CHICAGO — The Cleveland Cavaliers traded Andrew Bynum in time — and got an All-Star in return.
The Cavaliers acquired Luol Deng from the Chicago Bulls late Monday night for Bynum and three future draft picks, beating the deadline to guarantee his full contract for the season.
Along with Bynum, who had recently been suspended indefinitely by the Cavaliers for conduct detrimental to the team, the Cavaliers also sent the Bulls a first-round pick, two second-rounders, and gave Chicago the right to swap first-round choices in 2015 if the Cavs are not in the lottery.
Deng has been an All-Star the last two seasons. But he will be a free agent after this season, and with Bulls’ championship aspirations gone following Derrick Rose’s season-ending knee injury, there was no reason to hold onto him and risk losing him for nothing.
“We have great respect for Luol Deng, as a player and a person. He has been an incredible contributor to our team on the court, and he has also done great things in the community,” Bulls general manager Gar Forman said in a statement. “On behalf of the entire Bulls organization, I want to thank Luol for his years in Chicago.”

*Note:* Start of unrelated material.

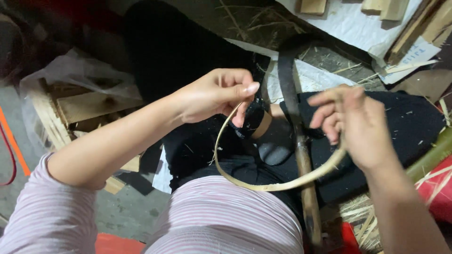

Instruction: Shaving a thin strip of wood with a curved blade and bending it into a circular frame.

Deng is averaging a career-best 19 points this season and has been a member of the league’s All-Defensive team. He’s also a former winner of the NBA’s sportsmanship award, and his professionalism will be welcomed by the Cavaliers, who quickly ran out of patience with Bynum.
“Luol reflects all that we are striving for in building our team,” Cavs general manager Chris Grant said. “He’s a tremendous defensive player that can impact the game on both ends of the court with a team-first mentality and is a high character leader.”
Bynum signed a two-year, $24 million contract with the Cavs in July, but only $6 million of the $12.5 million he was scheduled to earn this season was guaranteed if he was wasn’t still on Cleveland’s payroll by Jan. 7.
Now the Bulls can waive him and earn that salary relief — their release in announcing the deal never mentions anything about Bynum playing for them — and position themselves for the future.
Chicago gets a future first-round pick that had belonged to Sacramento, along with 2015 and 2016 second-round picks Cleveland had obtained from the Portland Trail Blazers.
“The moves made today will put us in a better position to make the entire roster stronger for the future and to compete for a championship,” Forman said.
Bynum averaged 8.4 points in 24 games for the Cavaliers. He sat out all last season with Philadelphia because of knee surgery in his only season with the 76ers, but the way his contract was structured made him worth the risk for Cleveland.
But the Cavaliers suspended him on Dec. 28, excusing him from all team activities while they searched for a deal.